== PROBLEM TO WORK ON ==
The expected output is each line below containing "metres", copied in full.

***** DATA SECTION *****

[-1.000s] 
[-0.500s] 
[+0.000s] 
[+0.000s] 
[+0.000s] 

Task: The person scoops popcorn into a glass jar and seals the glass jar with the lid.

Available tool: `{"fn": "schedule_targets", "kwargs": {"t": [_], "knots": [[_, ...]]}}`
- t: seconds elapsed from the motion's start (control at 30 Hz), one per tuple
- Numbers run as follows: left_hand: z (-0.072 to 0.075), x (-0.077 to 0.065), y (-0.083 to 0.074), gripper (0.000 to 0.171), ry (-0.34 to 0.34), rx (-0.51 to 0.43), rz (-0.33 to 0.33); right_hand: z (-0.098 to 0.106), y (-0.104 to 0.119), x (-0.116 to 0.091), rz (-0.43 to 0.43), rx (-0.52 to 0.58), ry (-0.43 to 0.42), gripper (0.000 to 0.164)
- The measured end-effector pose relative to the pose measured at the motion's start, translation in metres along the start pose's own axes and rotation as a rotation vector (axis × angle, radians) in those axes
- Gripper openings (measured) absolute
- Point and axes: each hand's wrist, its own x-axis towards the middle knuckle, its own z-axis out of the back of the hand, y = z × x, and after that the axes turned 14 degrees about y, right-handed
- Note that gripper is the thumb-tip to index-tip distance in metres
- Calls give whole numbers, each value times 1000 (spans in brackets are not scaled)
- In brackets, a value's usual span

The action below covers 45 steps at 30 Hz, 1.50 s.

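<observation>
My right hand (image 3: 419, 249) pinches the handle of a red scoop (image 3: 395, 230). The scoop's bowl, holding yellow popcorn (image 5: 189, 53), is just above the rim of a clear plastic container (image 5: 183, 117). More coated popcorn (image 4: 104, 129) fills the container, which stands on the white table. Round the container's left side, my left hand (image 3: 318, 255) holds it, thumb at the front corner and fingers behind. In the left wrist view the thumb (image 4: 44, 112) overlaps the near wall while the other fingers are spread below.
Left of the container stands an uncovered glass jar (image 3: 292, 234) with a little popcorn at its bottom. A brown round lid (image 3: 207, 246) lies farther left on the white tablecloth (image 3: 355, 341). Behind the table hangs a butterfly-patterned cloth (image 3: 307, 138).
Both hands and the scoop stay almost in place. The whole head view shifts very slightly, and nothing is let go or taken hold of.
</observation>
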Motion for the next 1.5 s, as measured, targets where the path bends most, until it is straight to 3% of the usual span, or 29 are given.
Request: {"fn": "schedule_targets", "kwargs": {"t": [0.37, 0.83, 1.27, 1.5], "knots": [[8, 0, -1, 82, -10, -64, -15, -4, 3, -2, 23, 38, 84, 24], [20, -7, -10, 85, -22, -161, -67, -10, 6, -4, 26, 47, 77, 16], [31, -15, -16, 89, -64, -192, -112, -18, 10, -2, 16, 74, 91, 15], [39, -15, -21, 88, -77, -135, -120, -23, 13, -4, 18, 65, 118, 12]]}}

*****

== SOLUTION ==
- The measured end-effector pose relative to the pose measured at the motion's start, translation in metres along the start pose's own axes and rotation as a rotation vector (axis × angle, radians) in those axes
- Note that gripper is the thumb-tip to index-tip distance in metres

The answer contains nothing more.